Absolutely. I would get these ‘shaking chills’ where I was cold and could not stop shaking. I always have had cold feet for the last 3-4 months at least. I would wrap them in towels warm from the dryer, but STILL had trouble getting warm, and they felt like ice. I attributed it just to winter, but come to think of it, yesterday we had nights that were 20 degrees F, like very winter-like, and my feet were not especially cold. This could be another sign of improvement that my body temperature can regulate better. I haven’t had the ‘shaking chills’ in a couple weeks and it has been just as cold around here.
Oh yes. Some days I was completely pooped. That was why I had to go back to coffee here and there.
- Insomnia or difficulty maintaining a normal sleep schedule.
Affirmative here too. Things have gotten a LOT better from a few weeks ago, where I would lie awake until the early hours and I just could not get to sleep.
- Loss of appetite
Oh, besides the edema, this was another one that I didn’t have. I like my food. Good thing I have a decent metabolism and now am feeling up to exercising again, because I feel like I am always hungry and always eating now! Who wants to come with me to the all you can eat buffet?? 🙂
- Very, very dry skin that has the look and feel of plastic.
I get the “plastic-y” skin around my eyes especially.
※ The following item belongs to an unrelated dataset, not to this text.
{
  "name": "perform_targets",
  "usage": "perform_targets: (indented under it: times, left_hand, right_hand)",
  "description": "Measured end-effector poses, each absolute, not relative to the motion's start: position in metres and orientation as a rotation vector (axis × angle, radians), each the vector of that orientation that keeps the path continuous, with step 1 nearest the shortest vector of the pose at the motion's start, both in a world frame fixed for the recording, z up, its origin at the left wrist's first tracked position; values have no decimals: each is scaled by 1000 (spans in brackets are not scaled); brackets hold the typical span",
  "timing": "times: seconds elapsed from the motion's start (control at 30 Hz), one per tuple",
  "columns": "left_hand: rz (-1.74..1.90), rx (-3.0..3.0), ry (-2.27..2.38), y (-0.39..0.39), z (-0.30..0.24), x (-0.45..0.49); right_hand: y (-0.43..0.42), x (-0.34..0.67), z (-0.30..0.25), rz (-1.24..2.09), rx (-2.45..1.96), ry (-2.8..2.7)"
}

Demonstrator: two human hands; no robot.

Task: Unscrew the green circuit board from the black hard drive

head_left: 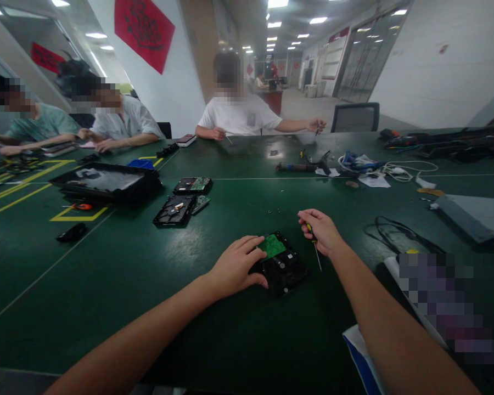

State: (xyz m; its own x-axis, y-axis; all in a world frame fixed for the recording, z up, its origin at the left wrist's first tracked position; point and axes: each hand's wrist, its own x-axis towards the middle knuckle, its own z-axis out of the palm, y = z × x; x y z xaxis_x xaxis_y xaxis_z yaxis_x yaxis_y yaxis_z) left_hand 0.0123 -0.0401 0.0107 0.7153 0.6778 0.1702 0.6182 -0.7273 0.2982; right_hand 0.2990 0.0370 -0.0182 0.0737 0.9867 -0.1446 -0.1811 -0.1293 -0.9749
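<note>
So left hand (236, 267) lies spread on the hard drive (287, 267), likely steadying it; right hand (324, 233) pinches a screwdriver (314, 241) (tip clear).

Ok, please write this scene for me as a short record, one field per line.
Left hand: on the left side of a hard drive
Drive face: partly green circuit board
Right hand: holding a screwdriver, tip downward, beside the drive
Surface: dark green table
Across: person in white shirt
</note>
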Motion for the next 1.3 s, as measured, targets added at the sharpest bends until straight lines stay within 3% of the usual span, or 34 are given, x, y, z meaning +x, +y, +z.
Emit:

It will be really shiny and dry and feel like there is this layer of skin that I need to break through in order to get to the healthy, living skin underneath. Sometimes I can pick off this layer in little peels like you would peel off a sunburn.
For the TSW friends out there…. when were you convinced that you had TSW? Did you have most, if not all, of the symptoms on this list, and which ones were your worst?